Hoy escribo dos veces. Qué tontería ¿no?

Me apetece chocolate, pero no lo puedo comer porque no quedaría bien que se me reventase el páncreas durante la jornada laboral. Para superar las ganas, me dedico a chupetear caramelos mentolín sin azúcar. Llevaré unos 50 desde esta mañana. Mi páncreas no reventará, pero la cagalera murciana vespertina no habrá quien me la quite.
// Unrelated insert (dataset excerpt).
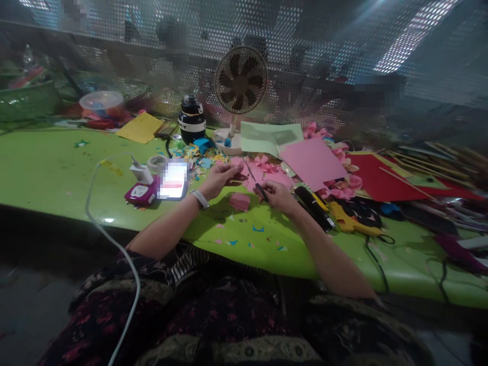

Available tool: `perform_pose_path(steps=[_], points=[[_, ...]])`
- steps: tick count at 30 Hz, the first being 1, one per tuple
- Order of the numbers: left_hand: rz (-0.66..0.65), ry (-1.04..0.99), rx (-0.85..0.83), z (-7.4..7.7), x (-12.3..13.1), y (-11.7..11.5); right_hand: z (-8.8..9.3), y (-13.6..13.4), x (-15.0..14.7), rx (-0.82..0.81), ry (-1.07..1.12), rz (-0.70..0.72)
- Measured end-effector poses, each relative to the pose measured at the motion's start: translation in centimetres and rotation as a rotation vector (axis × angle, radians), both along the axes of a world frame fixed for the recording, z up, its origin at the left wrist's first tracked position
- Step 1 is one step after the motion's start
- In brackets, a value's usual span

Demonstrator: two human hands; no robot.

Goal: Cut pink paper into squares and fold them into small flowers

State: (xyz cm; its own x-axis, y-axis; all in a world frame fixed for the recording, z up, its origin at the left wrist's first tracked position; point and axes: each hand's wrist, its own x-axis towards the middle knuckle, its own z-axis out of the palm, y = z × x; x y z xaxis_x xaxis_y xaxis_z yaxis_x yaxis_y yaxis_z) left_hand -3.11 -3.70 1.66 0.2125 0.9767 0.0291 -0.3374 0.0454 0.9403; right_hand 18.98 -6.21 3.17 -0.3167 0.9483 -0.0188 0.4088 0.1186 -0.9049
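My left hand (223,178), with a white band at the wrist, has its fingers pinched at a piece of pink paper (249,182); the exact grip is too small to see clearly. My right hand (279,196) is closed round the dark handle of a pair of scissors (261,191). Their thin blades point up and away, between the two hands. Behind the hands lie pink paper petals (263,163). A small pink stack of paper (240,202) rests on the green table (229,234), just in front of them.
Left of my hands are a lit phone (173,180), a purple power socket (142,193) and a white cable (125,254). Behind stand a black bottle (192,122) and a fan (241,80). A pink sheet (314,162) and a yellow glue gun (351,219) lie to the right.
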Motion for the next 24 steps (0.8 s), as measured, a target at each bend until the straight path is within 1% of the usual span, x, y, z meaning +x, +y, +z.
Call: perform_pose_path(steps=[4, 11, 15, 24], points=[[0.037, -0.014, 0.007, -0.08, 0.01, 0.13, 0.29, -0.23, 0.02, -0.027, 0.003, -0.003], [-0.054, 0.016, 0.045, -0.38, 0.05, 0.14, 1.01, -0.64, -0.06, -0.074, 0.002, 0.003], [-0.064, 0.033, 0.045, -0.47, 0.03, 0.21, 0.77, -0.44, 0.01, -0.081, -0.001, 0.014], [-0.061, 0.044, 0.037, -0.28, -0.09, 0.16, 0.41, -0.25, 0.0, -0.028, 0.031, 0.009]])
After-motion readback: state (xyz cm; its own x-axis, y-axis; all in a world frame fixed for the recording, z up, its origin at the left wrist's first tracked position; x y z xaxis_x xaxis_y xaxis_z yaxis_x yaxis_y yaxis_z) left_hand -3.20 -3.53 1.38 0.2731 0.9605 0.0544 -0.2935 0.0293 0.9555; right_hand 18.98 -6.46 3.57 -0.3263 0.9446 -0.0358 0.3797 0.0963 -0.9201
Me han puesto a una chica gallega para ayudarme en el departamento hasta que vengan mis otros compañeros. Es muy redondita, muy blanca y muy callada. Cuando la miro, no puedo evitar pensar en Casper. Me gustaría decírselo, pero temo que no se tome muy bien el símil. Por tierno que resulte, no deja de ser un fantasma chato, ceporro y cabezón.

Entre la chica casper y yo hay buenas energías. Es una pena que no hable más, para que podamos explotarlas los pocos días que estemos juntos. Se lo he dicho al del autoservicio y él me ha contestado que si quiero que la gente me hable, debería empezar por callarme yo de vez en cuando. Es muy majo el del autoservicio. A ver si me acuerdo un día de estos de rellenarle el listerine con un poco de pis.

Estoy asustado. Me vendría bien un sobeteo de espalda.